▸ Action item: From the listing below, pull out all lines with "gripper" in them.

▸ Data provided:
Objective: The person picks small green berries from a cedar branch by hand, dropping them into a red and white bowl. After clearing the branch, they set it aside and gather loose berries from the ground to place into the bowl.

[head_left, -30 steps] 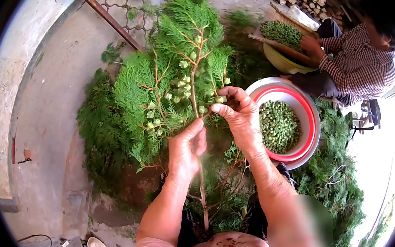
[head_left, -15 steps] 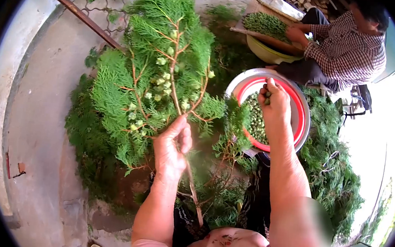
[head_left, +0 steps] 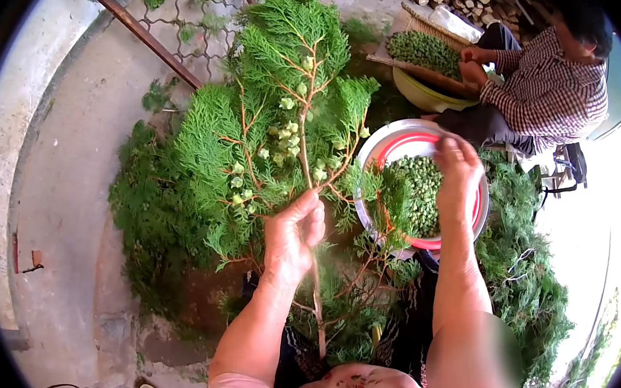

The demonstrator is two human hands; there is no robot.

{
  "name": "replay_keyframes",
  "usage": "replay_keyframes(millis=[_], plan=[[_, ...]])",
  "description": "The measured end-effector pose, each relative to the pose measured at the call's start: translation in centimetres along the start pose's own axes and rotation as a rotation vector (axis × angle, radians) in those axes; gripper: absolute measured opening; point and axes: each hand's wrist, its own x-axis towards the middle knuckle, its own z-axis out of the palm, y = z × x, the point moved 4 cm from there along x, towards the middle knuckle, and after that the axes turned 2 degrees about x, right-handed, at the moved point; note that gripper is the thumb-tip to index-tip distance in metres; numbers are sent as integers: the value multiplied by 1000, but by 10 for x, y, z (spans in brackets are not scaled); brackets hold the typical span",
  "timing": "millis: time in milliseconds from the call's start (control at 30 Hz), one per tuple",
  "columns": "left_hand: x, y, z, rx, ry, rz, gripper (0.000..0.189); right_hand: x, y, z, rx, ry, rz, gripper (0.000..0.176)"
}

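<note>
"What's changed?"

"The leafy branch (head_left: pixel 210 124), left of centre, is now in the left hand (head_left: pixel 291 240) alone, its grip narrow round the stem (head_left: pixel 305 153). The right hand (head_left: pixel 457 180) has swung to the red-rimmed basin (head_left: pixel 429 243), right."

"Holding anything?"

"Can't tell, fingers blurred; forearm stretched forward. Green cones (head_left: pixel 286 103) hang on the branch."

From head height, the worn camera is looking forward and steeply down, facing a spot left of the red-rimmed basin (head_left: pixel 427 242). It is viewing the basin from within arm's reach, while its wide round field is taking in a person (head_left: pixel 552 89) farther off, beyond the basin.
</note>
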Motion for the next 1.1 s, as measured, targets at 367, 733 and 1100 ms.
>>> replay_keyframes(millis=[367,733,1100], plan=[[8,-8,2,-105,-321,-208,29,-48,13,65,470,-606,460,25],[8,-9,1,-135,-303,-174,24,-43,1,62,597,-430,207,34],[-2,-9,0,-19,-200,-155,22,-17,-1,43,160,-119,8,9]])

▸ Exercise solution:
  "description": "The measured end-effector pose, each relative to the pose measured at the call's start: translation in centimetres along the start pose's own axes and rotation as a rotation vector (axis × angle, radians) in those axes; gripper: absolute measured opening; point and axes: each hand's wrist, its own x-axis towards the middle knuckle, its own z-axis out of the palm, y = z × x, the point moved 4 cm from there along x, towards the middle knuckle, and after that the axes turned 2 degrees about x, right-handed, at the moved point; note that gripper is the thumb-tip to index-tip distance in metres; numbers are sent as integers: the value multiplied by 1000, but by 10 for x, y, z (spans in brackets are not scaled); brackets hold the typical span",
  "columns": "left_hand: x, y, z, rx, ry, rz, gripper (0.000..0.189); right_hand: x, y, z, rx, ry, rz, gripper (0.000..0.176)"

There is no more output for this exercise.